Each stage of retirement has different risks and different investment needs. A one-size-fits-all allocation doesn’t capture that complexity.
The Psychology of Loss
Part of Vanguard’s caution is psychological. Research shows the pain of losing money is about 2.5 times worse than the joy of gaining it.
Imagine this:
- You find two $100 bills in a parking lot. Later that day, you lose one of them.
- Or… you find just one $100 bill and keep it.
Either way, you’re up $100. But losing that bill stings far more than never having had it.
That same feeling hits retirees when portfolios drop. Even if long-term results balance out, the short-term loss feels unbearable—and can lead to bad decisions at the worst possible time.
Here’s the real takeaway:
- Too conservative, and you risk outliving your money.
- Too aggressive, and you risk a devastating early setback from sequence-of-returns risk.
The answer isn’t to blindly follow Vanguard—or anyone else. It’s to build a plan tailored to your cash flow, your goals, and your time horizons.

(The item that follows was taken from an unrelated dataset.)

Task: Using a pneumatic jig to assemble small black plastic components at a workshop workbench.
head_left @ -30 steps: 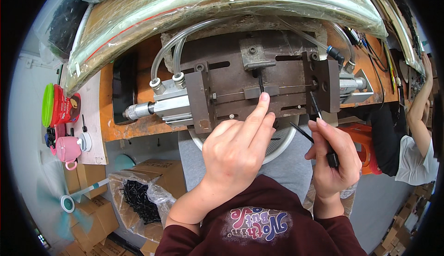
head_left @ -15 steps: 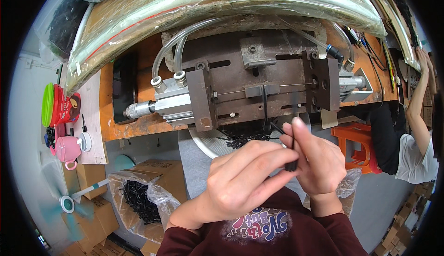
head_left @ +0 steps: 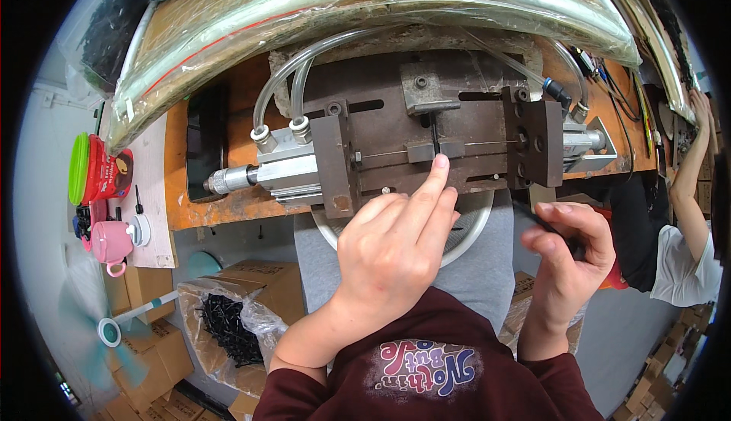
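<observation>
My left hand [head_left: 396, 246] is over the front of a brown metal fixture [head_left: 381, 128]. Its stretched index finger touches the near end of a thin black rod [head_left: 435, 133], which lies across a small grey block [head_left: 420, 152] and reaches back to a metal bracket [head_left: 421, 90]. That hand holds nothing. To the right, below the fixture's edge, my right hand [head_left: 571, 261] is curled around slim black sticks [head_left: 542, 223]; their number is hidden by the fingers. Beneath my left hand a white round basket [head_left: 476, 234] shows its rim on my lap.
Silver air cylinders [head_left: 285, 170] with clear hoses [head_left: 266, 90] flank the fixture. A bagged carton of black sticks [head_left: 228, 330] stands lower left, near a turning fan [head_left: 109, 333]. A pink cup [head_left: 113, 242] sits at left. Another person's arm [head_left: 689, 192] shows at far right.
My hands have parted. The left one moved up to the fixture and its index finger now touches the rod, which lies farther back; the right one went right with the black sticks.
</observation>
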Available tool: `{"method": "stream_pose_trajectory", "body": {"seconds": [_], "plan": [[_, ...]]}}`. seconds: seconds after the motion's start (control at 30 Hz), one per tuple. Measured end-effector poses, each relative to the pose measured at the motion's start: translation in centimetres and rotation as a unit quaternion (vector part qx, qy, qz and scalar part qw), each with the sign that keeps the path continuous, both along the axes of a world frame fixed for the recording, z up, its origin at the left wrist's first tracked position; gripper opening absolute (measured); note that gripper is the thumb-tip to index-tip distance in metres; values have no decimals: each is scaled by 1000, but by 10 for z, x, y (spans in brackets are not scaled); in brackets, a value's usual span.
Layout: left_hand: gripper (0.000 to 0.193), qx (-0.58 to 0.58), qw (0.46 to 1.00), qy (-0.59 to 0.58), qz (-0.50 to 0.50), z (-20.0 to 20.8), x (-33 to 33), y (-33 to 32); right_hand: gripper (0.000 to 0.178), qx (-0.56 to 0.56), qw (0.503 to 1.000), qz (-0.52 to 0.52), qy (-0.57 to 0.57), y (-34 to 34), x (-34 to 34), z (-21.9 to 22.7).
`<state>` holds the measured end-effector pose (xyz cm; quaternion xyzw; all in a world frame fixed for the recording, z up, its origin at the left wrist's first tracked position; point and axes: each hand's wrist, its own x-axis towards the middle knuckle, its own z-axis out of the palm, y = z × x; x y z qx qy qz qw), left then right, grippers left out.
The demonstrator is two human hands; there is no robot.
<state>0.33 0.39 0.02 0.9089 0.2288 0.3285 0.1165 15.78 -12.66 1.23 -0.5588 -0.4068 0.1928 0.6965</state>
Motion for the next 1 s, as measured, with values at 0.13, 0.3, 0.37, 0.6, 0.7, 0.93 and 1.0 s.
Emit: {"method": "stream_pose_trajectory", "body": {"seconds": [0.13,0.3,0.37,0.6,0.7,0.93,1.0], "plan": [[28,-14,1000,7,6,0,-1,-2,28,29,999,21,27,0,-4,5],[36,-21,998,-57,-20,3,-2,-8,43,4,996,-14,88,8,-14,9],[38,-14,990,-120,-78,0,-4,-19,54,8,990,9,144,18,-21,8],[36,-67,977,-162,-125,17,-11,-14,54,31,965,158,206,41,-38,18],[36,-113,974,-170,-100,28,-20,-10,45,6,991,133,20,62,-15,28],[28,-61,995,-78,-26,10,-21,-7,23,25,867,-78,-491,204,54,89],[27,-46,997,-59,-27,3,-15,-8,39,-52,843,-72,-530,250,74,102]]}}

For federal retirees, that means stress-testing your plan around:
- Your FERS annuity and supplement.
- The timing of your Social Security claim.
- How and when you’ll draw from the TSP.
- The tax impact of those choices over decades.
Retirement planning isn’t about chasing the right allocation at any given moment. It’s about reducing the risks that could derail your future.
Final Thought
Vanguard’s report isn’t a prescription. It’s a reminder.
The economy is shifting. Risks are real. And your retirement plan needs to adapt—not just to the markets, but to your life.
Because at the end of the day, retirement isn’t about matching a model portfolio. It’s about protecting the lifestyle you’ve worked so hard to build—through every season the economy throws your way. After all, it’s not just your money, it’s your future.